25/04/2012

Le PS genevois exporte jusqu’en Europe sa croisade contre la place économique du canton

Le PS genevois s’est réparti les rôles dans sa croisade contre la place économique et les emplois dans notre canton.

On se souviendra que dans une interview publiée aux frais du contribuable dans l’opuscule « Vivre à Genève », Sandrine Salerno lançait récemment l’offensive contre les multinationales.

La conseillère administrative socialiste a de la suite dans les idées. Alors que l’immense majorité de la classe politique exprime sa solidarité envers les collaboratrices et collaborateurs de Merck Serono qui viennent d’apprendre la fermeture du siège genevois de cette entreprise et la suppression d’environ 1'300 postes, Madame Salerno indique qu’elle n’est pas inquiète pour ces « cols blancs » qui peuvent facilement retrouver un emploi (voir TdG du 25 avril 2012).

Pendant ce temps, dans l’esprit de l’Internationale, la Conseillère aux Etats socialiste Liliane Maury-Pasquier signe une résolution intitulée « Pour une politique adéquate en matière de paradis fiscaux » dans le cadre du Conseil de l’Europe. Ce manifeste se fonde sur un rapport du socialiste belge Dirk van der Maelen qui prend comme principale cible, de manière totalement partiale et arbitraire, la place financière suisse et les multinationales situées sur notre sol (voir NZZ Online du 12 avril 2012).

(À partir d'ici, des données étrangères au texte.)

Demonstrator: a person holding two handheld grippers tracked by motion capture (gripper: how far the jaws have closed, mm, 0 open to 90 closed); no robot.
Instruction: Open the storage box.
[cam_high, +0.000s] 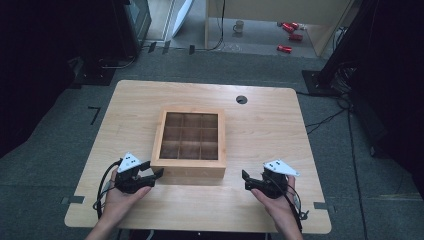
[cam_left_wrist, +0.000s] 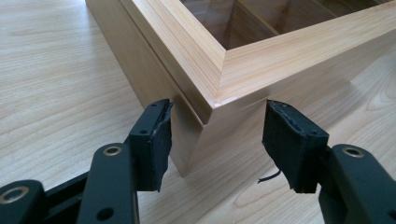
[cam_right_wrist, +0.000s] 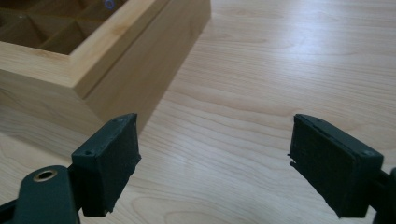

Il est consternant de constater qu’une élue au Conseil des Etats, censée représenté les intérêts de son canton à Berne au-delà des dogmes partisans, se prête à cette mascarade orchestrée par ses camarades issus d’Etats qui n’ont de cesse d’attaquer notre pays, dans ce qu’il faut bien appeler une guerre économique.

Il n’est pas inutile de rappeler qu’avec ses quelque 35'000 emplois, le secteur bancaire et financier genevois contribue à hauteur de 20% du PIB cantonal et à près de 25% des recettes fiscales du canton et des communes.

Quand le PS genevois aura bouté hors du canton les multinationales et les banques, qui assurera le paiement des salaires de la fonction publique qui s’apprête à manifester le 10 mai 2012 pour préserver ses acquis sociaux ?

Ce jour-là, les « cols blancs » de Merck Serono, fraichement licenciés, auront sans doute une pensée émue et solidaire pour ces serviteurs de l’Etat au bénéfice de la garantie de l’emploi.

10:04 Publié dans Genève | Lien permanent | Commentaires (1) | |  Facebook

Commentaires

Entièrement d'accord avec vous.

Beaucoup de socialistes sont contre les cols blancs, mais nostalgiques des cols Mao.